There are also some limitations of macro-economics. These are included below:

  1. Person Unit Dependence: We know that aggregates are the cumulative total of individuals that Macroeconomics deals with aggregates. But often the effects of these aggregates vary from individual actions. This is often referred to as ‘Composition Macroeconomic Paradoxes’ or 1-FallaCies.’ For instance, saving can be a virtue for a person, but as a whole, it becomes a vice for all economies. It barely makes any sense if a single entity withdraws his entire money from the bank, so if there is ‘Run on Banks in general, the whole financial system will fail.
  2. Heterogeneous Groups: Macroeconomics explores the shared existence of various units of commodities. Different materials have different dimensions. Both items with a common measuring rod can not be weighed in this manner. As Prof. Boulding states, fruits or oranges may be added or subtracted, but apples and houses may not be added or subtracted. Therefore, the aggregates of individual products should not be derived.
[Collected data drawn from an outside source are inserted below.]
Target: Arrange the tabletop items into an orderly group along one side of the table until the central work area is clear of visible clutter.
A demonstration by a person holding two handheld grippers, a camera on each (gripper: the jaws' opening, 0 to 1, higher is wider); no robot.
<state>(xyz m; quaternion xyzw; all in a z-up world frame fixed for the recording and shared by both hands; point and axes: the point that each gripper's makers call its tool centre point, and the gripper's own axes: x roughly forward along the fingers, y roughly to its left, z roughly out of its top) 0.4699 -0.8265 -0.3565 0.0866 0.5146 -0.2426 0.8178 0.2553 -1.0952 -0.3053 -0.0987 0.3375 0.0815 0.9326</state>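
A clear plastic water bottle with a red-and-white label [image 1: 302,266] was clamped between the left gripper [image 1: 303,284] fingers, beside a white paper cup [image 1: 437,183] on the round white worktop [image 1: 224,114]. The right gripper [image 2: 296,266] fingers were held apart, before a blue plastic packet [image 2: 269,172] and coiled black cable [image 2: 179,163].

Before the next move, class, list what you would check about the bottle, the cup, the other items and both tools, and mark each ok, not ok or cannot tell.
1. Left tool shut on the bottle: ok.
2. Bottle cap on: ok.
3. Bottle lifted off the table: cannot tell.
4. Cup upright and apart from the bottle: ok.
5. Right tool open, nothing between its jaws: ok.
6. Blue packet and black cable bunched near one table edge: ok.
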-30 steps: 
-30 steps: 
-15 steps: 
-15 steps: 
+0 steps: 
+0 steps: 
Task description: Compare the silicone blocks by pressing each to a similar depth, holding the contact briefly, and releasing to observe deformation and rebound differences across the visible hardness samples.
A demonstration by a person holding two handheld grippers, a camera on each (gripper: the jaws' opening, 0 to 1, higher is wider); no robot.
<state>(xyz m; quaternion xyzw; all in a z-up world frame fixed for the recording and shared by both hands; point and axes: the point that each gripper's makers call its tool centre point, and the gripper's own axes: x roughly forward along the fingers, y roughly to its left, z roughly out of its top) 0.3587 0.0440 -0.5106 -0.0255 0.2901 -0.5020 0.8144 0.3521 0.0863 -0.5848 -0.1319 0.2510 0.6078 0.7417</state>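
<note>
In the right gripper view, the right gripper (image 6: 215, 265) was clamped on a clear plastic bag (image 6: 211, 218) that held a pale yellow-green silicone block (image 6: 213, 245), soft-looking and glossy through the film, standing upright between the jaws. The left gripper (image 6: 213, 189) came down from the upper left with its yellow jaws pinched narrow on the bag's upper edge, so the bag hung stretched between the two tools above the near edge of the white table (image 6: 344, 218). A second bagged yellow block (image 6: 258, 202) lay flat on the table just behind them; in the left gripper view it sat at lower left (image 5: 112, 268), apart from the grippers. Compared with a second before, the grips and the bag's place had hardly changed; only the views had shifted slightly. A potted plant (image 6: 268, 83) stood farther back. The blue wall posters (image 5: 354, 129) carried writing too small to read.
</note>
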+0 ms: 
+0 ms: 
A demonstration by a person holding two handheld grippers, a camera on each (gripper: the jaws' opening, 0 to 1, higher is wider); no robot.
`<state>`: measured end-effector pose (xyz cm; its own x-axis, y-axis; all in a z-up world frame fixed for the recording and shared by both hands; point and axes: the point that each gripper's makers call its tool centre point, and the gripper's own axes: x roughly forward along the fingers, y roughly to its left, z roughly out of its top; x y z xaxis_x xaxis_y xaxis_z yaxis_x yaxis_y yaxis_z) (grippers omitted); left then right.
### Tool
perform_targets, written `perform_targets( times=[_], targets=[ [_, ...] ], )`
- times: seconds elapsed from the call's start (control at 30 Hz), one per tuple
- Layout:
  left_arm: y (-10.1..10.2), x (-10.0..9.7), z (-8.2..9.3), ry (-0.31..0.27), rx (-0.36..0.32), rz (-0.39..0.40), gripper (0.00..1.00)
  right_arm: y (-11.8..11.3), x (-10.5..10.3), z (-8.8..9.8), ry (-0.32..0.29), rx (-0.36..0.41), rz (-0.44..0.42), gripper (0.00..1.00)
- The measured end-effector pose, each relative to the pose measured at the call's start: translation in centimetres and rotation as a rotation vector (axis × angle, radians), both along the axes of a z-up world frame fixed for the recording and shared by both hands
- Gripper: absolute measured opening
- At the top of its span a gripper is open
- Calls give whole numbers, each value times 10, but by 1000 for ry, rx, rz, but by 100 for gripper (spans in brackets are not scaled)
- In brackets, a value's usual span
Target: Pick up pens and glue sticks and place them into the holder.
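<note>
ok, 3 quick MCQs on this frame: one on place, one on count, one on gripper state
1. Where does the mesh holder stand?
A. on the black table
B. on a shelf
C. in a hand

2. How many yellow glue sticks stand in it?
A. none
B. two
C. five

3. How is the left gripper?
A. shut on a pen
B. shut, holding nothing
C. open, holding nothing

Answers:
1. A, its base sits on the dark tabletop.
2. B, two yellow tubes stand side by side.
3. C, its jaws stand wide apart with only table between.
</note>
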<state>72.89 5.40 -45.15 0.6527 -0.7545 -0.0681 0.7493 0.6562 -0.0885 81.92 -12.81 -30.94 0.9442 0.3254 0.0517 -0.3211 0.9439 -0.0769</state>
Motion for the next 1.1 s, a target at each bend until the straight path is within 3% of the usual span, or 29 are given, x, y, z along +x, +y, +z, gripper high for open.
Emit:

  3. Misleading Aggregates: It can also be misleading to research aggregates. The continuous national income in an economy, for example, is not a promise that no one’s income has either risen or decreased. The growth in the income of some people could have reversed the decline in the income of some individuals or businesses, thereby holding steady national income. Similarly, the constant general price level does not mean that the price of all goods has remained the same. It may offset the prices of certain other goods due to the rise in the price of the required goods. In this way, a straightforward and accurate picture is not necessarily available in the assumptions drawn from aggregates. Micro chases are much more important than macro chases.
  4. The aggregates that make up a structure may not be significant: for example, in a country that is an aggregate,’ the general price level’ contains all categories of markets in a country, wholesale and retail prices of various items, and prices of variables, viz. Rent, salaries, benefits, and interest. Certain markets change very rapidly, e.g. stock prices, while others, for example, house rent, are highly rigid. Some prices may change in one direction, while others may shift in the other. We have nothing but a hotch-potch that lacks meaning when these different prices are taken together to make up the general price level in a country.
  5. The arrangement of the aggregate is more important than the aggregate itself: for this, the aggregate must be divided into its component parts and the value of this composition must be understood. For this case, an improvement in national income hardly tells us much about the quality of life of the population and the level of growth of the economy. Studying the composition of the sectoral composition of national revenue or adjustments in overtime is more significant. There is a reduction in the share of agriculture in the national income and a related rise in the share of manufacturing and services in economic production. An analysis of natural figures masks a collection of substantial details concerning a nation’s economy.
  6. Micro Changes often it is more critical than Macro Changes: while the average price level stays stable, the prices of vital goods may increase. It may not be of much value if the aggregates under consideration are too broad and not descriptive. The analysis then becomes ambiguous.